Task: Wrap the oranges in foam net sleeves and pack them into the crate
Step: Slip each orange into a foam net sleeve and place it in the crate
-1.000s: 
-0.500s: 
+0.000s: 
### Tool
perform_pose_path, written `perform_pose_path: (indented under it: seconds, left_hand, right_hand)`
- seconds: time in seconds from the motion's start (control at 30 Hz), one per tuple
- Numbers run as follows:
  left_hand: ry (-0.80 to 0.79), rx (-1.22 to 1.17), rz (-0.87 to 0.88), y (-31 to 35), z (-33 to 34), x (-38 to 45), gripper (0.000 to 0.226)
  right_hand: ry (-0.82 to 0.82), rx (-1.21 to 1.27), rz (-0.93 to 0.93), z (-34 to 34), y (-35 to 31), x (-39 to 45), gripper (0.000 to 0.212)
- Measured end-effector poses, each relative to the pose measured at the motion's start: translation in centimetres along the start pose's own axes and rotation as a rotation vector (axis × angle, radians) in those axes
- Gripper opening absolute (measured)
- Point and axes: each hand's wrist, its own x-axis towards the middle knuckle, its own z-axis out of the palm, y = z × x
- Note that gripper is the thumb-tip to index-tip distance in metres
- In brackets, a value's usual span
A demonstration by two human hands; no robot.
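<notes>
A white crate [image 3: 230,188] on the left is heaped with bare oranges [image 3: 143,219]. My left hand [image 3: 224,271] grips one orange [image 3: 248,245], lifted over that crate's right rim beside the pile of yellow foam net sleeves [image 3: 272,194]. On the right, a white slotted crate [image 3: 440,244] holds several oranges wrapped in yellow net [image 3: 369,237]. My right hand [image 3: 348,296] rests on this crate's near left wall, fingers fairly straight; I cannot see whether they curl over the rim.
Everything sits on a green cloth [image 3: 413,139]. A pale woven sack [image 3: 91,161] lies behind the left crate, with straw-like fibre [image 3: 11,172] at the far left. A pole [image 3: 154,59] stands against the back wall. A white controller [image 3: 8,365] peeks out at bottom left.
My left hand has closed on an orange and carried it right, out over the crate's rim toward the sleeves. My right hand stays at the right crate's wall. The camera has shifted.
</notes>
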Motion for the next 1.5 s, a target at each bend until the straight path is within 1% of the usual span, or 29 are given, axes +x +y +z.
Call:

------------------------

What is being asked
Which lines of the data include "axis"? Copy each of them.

Written response
- Measured end-effector poses, each relative to the pose measured at the motion's start: translation in centimetres along the start pose's own axes and rotation as a rotation vector (axis × angle, radians) in those axes
- Point and axes: each hand's wrist, its own x-axis towards the middle knuckle, its own z-axis out of the palm, y = z × x

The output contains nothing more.